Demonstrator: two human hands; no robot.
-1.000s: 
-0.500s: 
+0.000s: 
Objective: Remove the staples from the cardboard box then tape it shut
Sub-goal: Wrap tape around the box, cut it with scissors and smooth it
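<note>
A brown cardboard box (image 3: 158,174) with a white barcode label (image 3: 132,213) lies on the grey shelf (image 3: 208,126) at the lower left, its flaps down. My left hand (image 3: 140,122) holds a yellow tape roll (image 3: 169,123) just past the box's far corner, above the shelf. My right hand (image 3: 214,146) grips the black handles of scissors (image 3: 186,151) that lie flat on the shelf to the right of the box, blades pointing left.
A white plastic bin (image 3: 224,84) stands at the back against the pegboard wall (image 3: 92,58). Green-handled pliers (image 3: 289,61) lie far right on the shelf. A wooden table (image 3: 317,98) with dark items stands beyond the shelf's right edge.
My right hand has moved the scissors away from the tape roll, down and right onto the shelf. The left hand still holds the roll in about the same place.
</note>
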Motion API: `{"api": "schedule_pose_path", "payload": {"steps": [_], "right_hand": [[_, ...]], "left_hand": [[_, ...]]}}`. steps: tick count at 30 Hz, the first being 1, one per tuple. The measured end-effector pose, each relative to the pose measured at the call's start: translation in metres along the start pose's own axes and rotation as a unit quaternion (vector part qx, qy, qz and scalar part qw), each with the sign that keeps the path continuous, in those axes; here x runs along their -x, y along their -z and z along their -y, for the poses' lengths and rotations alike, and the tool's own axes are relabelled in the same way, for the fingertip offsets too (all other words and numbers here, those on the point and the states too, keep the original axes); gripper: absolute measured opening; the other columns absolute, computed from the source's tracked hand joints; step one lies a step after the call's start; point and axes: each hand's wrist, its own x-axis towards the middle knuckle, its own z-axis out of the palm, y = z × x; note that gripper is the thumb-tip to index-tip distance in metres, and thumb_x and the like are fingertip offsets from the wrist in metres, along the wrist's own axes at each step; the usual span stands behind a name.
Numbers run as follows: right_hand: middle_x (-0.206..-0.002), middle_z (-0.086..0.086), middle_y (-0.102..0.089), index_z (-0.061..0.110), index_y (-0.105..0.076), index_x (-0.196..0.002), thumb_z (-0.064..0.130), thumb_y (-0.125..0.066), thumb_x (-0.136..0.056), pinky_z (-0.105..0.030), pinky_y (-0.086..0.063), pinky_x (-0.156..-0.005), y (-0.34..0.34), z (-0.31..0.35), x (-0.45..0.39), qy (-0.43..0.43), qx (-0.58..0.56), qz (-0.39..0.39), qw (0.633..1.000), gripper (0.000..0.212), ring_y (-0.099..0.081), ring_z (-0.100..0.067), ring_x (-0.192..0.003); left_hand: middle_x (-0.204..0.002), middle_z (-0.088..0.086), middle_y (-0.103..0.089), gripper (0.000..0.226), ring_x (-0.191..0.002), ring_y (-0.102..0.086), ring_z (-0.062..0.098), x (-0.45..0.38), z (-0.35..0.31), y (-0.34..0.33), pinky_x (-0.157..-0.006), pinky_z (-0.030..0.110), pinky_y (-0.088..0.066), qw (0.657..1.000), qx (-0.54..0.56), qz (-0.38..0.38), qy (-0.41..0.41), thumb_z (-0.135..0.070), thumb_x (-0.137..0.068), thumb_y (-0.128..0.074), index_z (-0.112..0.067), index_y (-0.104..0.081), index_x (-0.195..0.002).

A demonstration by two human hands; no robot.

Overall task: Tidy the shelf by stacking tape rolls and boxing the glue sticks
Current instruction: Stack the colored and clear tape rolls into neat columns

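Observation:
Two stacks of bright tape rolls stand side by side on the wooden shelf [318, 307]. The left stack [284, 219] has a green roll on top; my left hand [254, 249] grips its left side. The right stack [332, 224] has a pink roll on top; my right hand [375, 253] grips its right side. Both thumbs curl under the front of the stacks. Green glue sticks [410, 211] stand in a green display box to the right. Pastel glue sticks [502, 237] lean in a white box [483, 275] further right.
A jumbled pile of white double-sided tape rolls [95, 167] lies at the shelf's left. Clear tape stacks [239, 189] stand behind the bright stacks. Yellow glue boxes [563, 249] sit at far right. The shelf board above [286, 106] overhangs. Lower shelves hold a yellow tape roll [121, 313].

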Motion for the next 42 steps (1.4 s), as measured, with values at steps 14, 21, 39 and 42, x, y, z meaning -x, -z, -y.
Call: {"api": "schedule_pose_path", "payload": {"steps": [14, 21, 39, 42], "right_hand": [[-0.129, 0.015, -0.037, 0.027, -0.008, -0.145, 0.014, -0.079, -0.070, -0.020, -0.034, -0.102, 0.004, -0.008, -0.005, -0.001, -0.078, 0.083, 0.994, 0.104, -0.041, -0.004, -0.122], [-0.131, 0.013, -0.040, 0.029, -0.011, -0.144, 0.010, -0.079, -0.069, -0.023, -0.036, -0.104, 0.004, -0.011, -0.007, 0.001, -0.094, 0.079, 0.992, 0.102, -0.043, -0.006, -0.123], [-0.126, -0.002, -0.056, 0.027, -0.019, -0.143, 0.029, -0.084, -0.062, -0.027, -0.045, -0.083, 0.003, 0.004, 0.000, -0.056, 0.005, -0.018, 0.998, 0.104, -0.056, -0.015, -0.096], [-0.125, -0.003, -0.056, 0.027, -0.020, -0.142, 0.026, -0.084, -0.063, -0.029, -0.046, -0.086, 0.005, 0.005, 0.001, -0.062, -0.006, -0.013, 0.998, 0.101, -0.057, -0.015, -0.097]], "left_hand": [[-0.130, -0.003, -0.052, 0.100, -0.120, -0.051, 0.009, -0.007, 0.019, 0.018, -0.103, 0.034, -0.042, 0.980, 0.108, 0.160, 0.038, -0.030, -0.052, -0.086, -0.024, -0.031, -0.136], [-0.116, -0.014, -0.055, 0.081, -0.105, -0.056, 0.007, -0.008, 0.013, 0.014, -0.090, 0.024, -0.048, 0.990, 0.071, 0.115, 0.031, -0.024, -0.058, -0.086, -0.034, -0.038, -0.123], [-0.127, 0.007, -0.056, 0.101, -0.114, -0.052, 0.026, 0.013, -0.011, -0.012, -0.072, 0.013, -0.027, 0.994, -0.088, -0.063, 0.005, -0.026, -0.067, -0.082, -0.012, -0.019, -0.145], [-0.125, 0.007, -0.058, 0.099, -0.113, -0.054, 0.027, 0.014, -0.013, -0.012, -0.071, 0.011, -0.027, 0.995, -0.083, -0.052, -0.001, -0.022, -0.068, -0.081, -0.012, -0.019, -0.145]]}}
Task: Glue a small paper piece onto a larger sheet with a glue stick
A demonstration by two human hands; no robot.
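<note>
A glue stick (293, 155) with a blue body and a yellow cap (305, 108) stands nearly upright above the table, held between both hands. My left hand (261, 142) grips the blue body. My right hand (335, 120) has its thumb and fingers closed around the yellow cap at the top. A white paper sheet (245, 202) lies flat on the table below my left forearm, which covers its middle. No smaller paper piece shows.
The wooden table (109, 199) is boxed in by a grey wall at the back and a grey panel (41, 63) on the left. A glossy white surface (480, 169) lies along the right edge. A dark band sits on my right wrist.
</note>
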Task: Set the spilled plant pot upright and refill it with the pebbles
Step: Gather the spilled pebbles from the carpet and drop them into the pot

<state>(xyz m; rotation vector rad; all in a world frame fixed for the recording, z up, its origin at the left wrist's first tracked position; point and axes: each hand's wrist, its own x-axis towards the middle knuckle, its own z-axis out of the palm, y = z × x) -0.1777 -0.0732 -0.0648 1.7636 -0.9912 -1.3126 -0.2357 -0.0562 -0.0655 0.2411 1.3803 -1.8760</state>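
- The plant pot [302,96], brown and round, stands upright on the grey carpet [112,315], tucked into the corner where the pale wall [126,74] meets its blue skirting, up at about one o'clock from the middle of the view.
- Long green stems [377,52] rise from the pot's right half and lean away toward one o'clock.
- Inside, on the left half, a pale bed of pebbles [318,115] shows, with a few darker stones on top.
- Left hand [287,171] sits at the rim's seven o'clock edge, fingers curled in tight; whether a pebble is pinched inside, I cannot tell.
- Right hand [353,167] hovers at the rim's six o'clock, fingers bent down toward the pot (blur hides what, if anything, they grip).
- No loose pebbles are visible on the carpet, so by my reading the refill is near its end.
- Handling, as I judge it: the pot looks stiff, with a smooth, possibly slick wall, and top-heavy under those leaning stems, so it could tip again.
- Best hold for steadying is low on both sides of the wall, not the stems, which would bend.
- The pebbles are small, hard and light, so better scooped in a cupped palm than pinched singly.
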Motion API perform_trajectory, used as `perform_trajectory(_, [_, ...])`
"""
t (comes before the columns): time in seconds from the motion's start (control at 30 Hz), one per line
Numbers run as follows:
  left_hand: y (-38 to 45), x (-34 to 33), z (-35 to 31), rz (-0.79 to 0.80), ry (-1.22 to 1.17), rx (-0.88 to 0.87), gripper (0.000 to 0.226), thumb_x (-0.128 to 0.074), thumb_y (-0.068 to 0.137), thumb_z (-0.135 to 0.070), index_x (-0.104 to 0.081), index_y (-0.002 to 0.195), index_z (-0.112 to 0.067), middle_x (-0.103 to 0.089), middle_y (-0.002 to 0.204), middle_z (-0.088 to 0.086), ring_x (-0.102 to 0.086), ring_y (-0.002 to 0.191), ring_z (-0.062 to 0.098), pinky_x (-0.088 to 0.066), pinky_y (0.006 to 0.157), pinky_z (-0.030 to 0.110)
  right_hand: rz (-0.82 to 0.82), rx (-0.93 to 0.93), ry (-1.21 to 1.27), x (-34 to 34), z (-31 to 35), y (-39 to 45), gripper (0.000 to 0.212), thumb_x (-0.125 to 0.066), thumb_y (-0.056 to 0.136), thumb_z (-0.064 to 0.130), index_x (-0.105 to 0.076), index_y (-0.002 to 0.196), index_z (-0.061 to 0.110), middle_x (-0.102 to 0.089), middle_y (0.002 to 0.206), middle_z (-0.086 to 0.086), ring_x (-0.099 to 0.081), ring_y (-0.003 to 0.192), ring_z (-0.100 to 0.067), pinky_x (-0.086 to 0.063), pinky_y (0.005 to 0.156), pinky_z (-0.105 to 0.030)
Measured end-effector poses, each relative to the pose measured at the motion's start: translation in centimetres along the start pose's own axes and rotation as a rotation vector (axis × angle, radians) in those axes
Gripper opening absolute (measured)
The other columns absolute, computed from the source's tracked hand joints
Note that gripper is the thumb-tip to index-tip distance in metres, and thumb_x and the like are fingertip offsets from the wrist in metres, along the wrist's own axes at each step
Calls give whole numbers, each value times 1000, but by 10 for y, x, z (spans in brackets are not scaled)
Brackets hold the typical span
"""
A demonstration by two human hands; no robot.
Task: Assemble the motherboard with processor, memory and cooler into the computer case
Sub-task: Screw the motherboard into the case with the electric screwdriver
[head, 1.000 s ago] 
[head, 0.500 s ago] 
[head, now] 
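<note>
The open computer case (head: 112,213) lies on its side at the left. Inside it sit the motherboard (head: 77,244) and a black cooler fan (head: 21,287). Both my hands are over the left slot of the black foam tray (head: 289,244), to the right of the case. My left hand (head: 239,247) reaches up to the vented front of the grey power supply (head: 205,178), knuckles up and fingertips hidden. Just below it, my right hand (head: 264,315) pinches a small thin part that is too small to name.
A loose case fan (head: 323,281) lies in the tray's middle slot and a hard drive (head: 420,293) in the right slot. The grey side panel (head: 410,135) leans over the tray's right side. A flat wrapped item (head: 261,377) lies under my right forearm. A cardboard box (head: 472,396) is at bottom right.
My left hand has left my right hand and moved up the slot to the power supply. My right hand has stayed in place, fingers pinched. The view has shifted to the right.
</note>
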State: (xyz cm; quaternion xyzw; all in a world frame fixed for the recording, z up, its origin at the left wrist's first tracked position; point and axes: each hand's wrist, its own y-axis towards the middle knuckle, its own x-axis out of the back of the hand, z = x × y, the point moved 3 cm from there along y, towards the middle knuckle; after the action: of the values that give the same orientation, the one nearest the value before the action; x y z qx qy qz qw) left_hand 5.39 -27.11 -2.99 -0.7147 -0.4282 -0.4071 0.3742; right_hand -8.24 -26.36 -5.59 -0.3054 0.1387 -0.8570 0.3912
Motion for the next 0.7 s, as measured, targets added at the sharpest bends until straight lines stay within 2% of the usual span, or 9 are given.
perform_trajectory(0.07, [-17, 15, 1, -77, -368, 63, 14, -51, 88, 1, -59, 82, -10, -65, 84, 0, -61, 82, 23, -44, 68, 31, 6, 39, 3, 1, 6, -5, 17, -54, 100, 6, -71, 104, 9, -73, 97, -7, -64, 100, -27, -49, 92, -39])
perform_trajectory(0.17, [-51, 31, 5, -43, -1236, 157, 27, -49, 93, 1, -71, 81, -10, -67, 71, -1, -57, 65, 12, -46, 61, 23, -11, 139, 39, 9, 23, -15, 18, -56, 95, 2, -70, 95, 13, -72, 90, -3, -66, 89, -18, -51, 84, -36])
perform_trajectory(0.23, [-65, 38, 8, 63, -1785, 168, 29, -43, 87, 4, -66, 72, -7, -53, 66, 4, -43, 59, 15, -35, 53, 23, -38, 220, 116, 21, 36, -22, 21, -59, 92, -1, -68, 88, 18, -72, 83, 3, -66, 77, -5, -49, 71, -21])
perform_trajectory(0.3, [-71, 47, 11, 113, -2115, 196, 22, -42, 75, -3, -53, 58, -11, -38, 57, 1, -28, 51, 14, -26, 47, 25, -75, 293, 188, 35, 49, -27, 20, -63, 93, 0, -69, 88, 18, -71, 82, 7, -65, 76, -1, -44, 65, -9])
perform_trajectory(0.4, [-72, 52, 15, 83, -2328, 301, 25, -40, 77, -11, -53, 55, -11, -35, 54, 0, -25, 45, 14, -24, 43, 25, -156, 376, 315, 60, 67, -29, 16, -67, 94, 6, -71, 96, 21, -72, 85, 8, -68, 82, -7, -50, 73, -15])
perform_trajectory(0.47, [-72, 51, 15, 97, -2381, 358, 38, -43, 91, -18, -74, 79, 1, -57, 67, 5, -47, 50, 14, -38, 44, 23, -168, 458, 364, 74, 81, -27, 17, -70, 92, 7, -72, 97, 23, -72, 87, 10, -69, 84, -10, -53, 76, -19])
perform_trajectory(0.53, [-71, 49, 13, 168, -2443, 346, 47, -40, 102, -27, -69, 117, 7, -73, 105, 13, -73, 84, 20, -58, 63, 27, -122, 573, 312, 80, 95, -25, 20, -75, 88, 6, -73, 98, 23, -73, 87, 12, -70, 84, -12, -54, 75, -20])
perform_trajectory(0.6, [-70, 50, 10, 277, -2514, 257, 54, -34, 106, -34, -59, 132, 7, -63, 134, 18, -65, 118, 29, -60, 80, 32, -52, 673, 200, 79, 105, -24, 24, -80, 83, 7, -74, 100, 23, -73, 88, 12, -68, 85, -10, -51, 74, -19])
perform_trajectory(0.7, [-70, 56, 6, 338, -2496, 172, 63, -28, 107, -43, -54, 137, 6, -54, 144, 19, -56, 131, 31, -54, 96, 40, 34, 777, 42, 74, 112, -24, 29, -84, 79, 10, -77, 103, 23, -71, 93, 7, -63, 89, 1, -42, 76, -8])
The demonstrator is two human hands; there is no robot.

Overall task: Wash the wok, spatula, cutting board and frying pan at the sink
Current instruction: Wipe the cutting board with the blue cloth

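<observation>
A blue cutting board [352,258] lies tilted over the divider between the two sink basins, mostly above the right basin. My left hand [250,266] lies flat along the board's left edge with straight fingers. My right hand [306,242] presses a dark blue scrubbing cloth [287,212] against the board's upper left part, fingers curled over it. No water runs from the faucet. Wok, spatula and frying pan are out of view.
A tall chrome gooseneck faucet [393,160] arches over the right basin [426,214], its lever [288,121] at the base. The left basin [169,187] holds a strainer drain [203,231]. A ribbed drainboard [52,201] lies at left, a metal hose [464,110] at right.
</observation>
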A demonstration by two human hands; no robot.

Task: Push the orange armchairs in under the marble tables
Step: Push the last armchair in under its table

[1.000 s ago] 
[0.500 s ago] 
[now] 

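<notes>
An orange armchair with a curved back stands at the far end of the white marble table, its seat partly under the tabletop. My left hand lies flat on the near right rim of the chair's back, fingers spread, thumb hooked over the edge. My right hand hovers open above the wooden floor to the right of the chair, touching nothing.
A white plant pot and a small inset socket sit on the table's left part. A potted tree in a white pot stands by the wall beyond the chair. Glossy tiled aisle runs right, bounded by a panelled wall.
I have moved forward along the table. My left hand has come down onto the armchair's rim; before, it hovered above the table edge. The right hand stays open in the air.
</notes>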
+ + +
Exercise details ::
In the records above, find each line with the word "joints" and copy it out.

Task result ::
Motion API: `{"api": "schedule_pose_path", "payload": {"steps": [_], "right_hand": [[_, ...]], "left_hand": [[_, ...]]}}`. steps: tick count at 30 Hz, the first being 1, one per tuple. The measured end-effector pose, each relative to the pose measured at the call's start: translation in metres along the start pose's own axes and rotation as a unit quaternion (vector part qx, qy, qz and scalar part qw), each with the sign that keeps the path continuous, in those axes; here x runs along their -x, y along their -z and z along their -y, for the poses' lengths and rotations alike, and the tool's own axes are relabelled in the same way, for the fingertip offsets too (all other words and numbers here, those on the point and the states too, keep the original axes); gripper: absolute measured opening; the other columns absolute, computed from the source's tracked hand joints; step one lies a step after the call's start; point and axes: each hand's wrist, its own x-axis towards the middle knuckle, its own z-axis out of the palm, y = z × x; note that gripper is the thumb-tip to index-tip distance in metres, and thumb_x and the like are fingertip offsets from the wrist in metres, along the wrist's own axes at each step; the usual span stands behind a name.
The other columns absolute, computed from the source's tracked hand joints

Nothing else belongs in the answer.